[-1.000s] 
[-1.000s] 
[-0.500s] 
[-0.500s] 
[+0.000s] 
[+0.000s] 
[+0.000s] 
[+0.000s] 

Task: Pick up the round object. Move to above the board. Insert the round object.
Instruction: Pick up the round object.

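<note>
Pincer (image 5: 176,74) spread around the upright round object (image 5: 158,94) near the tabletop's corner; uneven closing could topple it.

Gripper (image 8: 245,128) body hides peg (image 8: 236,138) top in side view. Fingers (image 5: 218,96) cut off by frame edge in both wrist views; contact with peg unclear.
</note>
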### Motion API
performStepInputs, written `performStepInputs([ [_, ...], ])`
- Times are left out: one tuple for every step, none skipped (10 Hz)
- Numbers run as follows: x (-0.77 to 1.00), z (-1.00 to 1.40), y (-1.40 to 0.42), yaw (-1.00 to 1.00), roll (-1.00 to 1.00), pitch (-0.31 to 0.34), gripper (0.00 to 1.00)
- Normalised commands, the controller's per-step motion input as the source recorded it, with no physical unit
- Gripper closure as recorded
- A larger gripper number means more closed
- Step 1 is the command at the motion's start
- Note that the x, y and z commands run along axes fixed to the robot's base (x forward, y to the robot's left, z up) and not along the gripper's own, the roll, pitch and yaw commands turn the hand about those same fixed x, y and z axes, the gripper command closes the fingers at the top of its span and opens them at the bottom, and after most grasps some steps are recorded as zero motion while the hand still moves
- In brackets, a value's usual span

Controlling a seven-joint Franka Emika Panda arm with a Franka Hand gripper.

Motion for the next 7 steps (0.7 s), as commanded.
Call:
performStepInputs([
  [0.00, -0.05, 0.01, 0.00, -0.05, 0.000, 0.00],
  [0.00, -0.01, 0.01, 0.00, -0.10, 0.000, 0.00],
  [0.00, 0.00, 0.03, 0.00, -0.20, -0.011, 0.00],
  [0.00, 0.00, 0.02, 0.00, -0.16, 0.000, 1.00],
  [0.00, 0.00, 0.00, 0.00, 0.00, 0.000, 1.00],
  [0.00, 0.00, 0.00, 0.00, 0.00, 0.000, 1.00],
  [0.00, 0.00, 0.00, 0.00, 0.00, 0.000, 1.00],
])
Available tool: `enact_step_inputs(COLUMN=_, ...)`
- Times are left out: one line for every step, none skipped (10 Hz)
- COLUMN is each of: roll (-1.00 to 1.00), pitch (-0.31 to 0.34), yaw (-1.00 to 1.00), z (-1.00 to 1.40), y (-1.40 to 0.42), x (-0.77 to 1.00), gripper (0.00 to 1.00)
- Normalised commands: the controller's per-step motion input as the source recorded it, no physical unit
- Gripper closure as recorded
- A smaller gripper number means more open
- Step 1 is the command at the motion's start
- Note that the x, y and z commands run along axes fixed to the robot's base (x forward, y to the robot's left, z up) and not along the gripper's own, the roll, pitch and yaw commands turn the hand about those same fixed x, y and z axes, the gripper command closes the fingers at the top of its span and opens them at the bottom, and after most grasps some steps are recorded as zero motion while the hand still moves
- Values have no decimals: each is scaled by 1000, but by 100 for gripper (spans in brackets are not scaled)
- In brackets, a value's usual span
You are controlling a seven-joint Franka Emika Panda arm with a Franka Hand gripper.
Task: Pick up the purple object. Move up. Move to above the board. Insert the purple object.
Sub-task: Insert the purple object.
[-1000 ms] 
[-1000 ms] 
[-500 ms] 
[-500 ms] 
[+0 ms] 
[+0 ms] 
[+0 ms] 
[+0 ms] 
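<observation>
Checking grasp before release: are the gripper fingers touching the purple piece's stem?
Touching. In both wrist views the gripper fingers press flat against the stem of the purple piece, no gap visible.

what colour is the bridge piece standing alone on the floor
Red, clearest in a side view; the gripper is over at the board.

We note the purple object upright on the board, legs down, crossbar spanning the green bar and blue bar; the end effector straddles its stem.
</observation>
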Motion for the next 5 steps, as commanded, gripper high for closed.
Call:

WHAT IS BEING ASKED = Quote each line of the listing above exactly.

REPLY TO THE EXERCISE =
[-1.000s] 
[-1.000s] 
[-0.500s] 
[-0.500s] 
[+0.000s] 
[+0.000s] 
[+0.000s] 
[+0.000s] 

Task: Pick up the round object. Move to above the board. Insert the round object.
Instruction: Pick up the round object.

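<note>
Pincer (image 5: 176,74) spread around the upright round object (image 5: 158,94) near the tabletop's corner; uneven closing could topple it.

Gripper (image 8: 245,128) body hides peg (image 8: 236,138) top in side view. Fingers (image 5: 218,96) cut off by frame edge in both wrist views; contact with peg unclear.
</note>
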### Motion API
performStepInputs, written `performStepInputs([ [_, ...], ])`
- Times are left out: one tuple for every step, none skipped (10 Hz)
- Numbers run as follows: x (-0.77 to 1.00), z (-1.00 to 1.40), y (-1.40 to 0.42), yaw (-1.00 to 1.00), roll (-1.00 to 1.00), pitch (-0.31 to 0.34), gripper (0.00 to 1.00)
- Normalised commands, the controller's per-step motion input as the source recorded it, with no physical unit
- Gripper closure as recorded
- A larger gripper number means more closed
- Step 1 is the command at the motion's start
- Note that the x, y and z commands run along axes fixed to the robot's base (x forward, y to the robot's left, z up) and not along the gripper's own, the roll, pitch and yaw commands turn the hand about those same fixed x, y and z axes, the gripper command closes the fingers at the top of its span and opens them at the bottom, and after most grasps some steps are recorded as zero motion while the hand still moves
- In brackets, a value's usual span

Controlling a seven-joint Franka Emika Panda arm with a Franka Hand gripper.

Motion for the next 7 steps (0.7 s), as commanded.
Call:
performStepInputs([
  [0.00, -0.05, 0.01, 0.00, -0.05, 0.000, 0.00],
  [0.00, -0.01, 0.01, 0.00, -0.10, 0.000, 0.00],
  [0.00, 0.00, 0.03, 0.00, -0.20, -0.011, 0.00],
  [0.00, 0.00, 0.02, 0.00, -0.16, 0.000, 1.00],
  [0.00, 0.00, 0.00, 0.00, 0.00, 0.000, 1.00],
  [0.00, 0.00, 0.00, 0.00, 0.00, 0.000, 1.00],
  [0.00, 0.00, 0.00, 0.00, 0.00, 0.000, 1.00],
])
Available tool: `enact_step_inputs(COLUMN=_, ...)`
- Times are left out: one line for every step, none skipped (10 Hz)
- COLUMN is each of: roll (-1.00 to 1.00), pitch (-0.31 to 0.34), yaw (-1.00 to 1.00), z (-1.00 to 1.40), y (-1.40 to 0.42), x (-0.77 to 1.00), gripper (0.00 to 1.00)
- Normalised commands: the controller's per-step motion input as the source recorded it, no physical unit
- Gripper closure as recorded
- A smaller gripper number means more open
- Step 1 is the command at the motion's start
- Note that the x, y and z commands run along axes fixed to the robot's base (x forward, y to the robot's left, z up) and not along the gripper's own, the roll, pitch and yaw commands turn the hand about those same fixed x, y and z axes, the gripper command closes the fingers at the top of its span and opens them at the bottom, and after most grasps some steps are recorded as zero motion while the hand still moves
- Values have no decimals: each is scaled by 1000, but by 100 for gripper (spans in brackets are not scaled)
- In brackets, a value's usual span
You are controlling a seven-joint Franka Emika Panda arm with a Franka Hand gripper.
Task: Pick up the purple object. Move up. Move to above the board. Insert the purple object.
Sub-task: Insert the purple object.
[-1000 ms] 
[-1000 ms] 
[-500 ms] 
[-500 ms] 
[+0 ms] 
[+0 ms] 
[+0 ms] 
[+0 ms] 
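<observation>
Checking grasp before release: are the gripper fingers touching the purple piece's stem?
Touching. In both wrist views the gripper fingers press flat against the stem of the purple piece, no gap visible.

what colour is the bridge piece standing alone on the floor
Red, clearest in a side view; the gripper is over at the board.

We note the purple object upright on the board, legs down, crossbar spanning the green bar and blue bar; the end effector straddles its stem.
</observation>
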Motion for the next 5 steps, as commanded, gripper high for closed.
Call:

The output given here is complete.